A histogram is an essential instrument in the statistical toolbox, serving as a powerful graphical representation that illustrates the underlying distribution of numerical data. By generating a histogram, analysts gain immediate insight into key distributional characteristics, including the central tendency, spread (variance), asymmetry (skewness), and the presence of multiple peaks (modality). Mastering these foundational steps is critical for conducting any rigorous statistical investigation.

While visualizing the characteristics of a single dataset is straightforward, the need often arises to perform comparative visualization—that is, displaying two or more distributions simultaneously. Researchers frequently compare distinct samples, such as control versus treatment groups, or demographic subsets, to visually assess whether their underlying characteristics differ significantly before proceeding to formal hypothesis testing. Effective comparison requires plotting these distributions on a single, unified coordinate system.

The statistical programming language R is renowned for its powerful base graphics package, which provides highly flexible functions for creating customized visualizations. This comprehensive guide details the specific techniques required to effectively overlay two histograms using R’s native plotting capabilities, enabling a direct and insightful visual comparison of their respective data distributions.

Foundation: Plotting a Single Histogram with Base R

The core function for generating a histogram in R is the hist() command. When this function is applied to a single numeric vector, it automatically calculates optimal bin widths and frequencies, producing a standard graphical output designed for immediate analysis. This initial plot establishes the canvas upon which subsequent data layers will be added.

For instance, if a dataset is stored in a variable named variable1, the most basic plotting command is simply hist(variable1). However, to prepare for a successful comparative plot, it is best practice to define certain aesthetic and structural parameters during this initial call. Specifying a color using the col argument is standard, but more importantly, the first hist() call must define the overall scale and limits of the graph.

The parameters set in this initial hist() function—such as the X-axis range (xlim), axis labels (xlab, ylab), and the main plot title (main)—will govern the entire appearance of the resulting combined visualization. This ensures that both variables are plotted against the exact same scale, a prerequisite for accurate visual comparison. The structure below conceptually outlines the steps for plotting the first variable and then superimposing the second.

hist(variable1, col='red')
hist(variable2, col='blue', add=TRUE)

Overlaying Distributions: The Critical Role of add=TRUE

The ability to plot multiple visualizations on the same coordinate system in R hinges entirely on the use of the add=TRUE parameter. This argument must be included within the second (and any subsequent) hist() function call. Its purpose is to override the default behavior of the plotting function, which is to open a new graphical device, and instead instructs R to superimpose the new plot directly onto the graphic currently displayed.

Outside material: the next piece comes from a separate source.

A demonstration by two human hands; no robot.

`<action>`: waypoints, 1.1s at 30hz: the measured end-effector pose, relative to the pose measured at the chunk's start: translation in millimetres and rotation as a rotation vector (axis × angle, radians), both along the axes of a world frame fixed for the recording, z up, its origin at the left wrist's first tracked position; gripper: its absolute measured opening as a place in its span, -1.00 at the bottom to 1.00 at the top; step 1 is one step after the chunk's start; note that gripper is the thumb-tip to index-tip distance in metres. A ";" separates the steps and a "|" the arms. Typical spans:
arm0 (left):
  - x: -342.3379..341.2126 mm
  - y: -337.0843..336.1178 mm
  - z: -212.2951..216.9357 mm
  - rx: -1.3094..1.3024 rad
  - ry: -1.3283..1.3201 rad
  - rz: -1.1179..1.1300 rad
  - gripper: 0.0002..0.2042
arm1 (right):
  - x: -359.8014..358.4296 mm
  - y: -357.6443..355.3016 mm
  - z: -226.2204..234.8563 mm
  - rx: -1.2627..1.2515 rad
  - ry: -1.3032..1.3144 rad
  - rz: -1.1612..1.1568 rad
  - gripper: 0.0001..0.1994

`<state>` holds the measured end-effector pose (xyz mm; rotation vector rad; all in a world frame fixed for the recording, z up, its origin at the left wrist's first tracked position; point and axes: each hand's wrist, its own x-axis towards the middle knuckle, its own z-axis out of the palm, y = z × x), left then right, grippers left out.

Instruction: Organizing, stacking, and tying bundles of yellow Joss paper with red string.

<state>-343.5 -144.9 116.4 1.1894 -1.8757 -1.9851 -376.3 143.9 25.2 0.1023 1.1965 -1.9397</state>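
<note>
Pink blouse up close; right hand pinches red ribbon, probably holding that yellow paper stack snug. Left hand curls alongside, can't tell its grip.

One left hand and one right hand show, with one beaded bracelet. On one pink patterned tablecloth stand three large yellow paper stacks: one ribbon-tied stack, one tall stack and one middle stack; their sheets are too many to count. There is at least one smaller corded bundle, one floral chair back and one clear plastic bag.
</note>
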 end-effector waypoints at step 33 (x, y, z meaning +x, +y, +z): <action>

When setting up a comparative visualization, the first distribution is plotted conventionally, effectively setting the stage. The critical second step involves plotting the second distribution using add=TRUE. If this parameter is omitted, R will simply create a completely separate plot window, thus defeating the purpose of a direct visual comparison.

While the mechanism of overlaying the plots is straightforward using add=TRUE, the choice of visualization style is paramount. Simple color differentiation, such as red versus blue, works adequately only if the two distributions are completely separate. However, as we will demonstrate, this basic technique fails drastically when the datasets overlap significantly, as the solid bars of the second plot obscure the underlying frequency counts of the first.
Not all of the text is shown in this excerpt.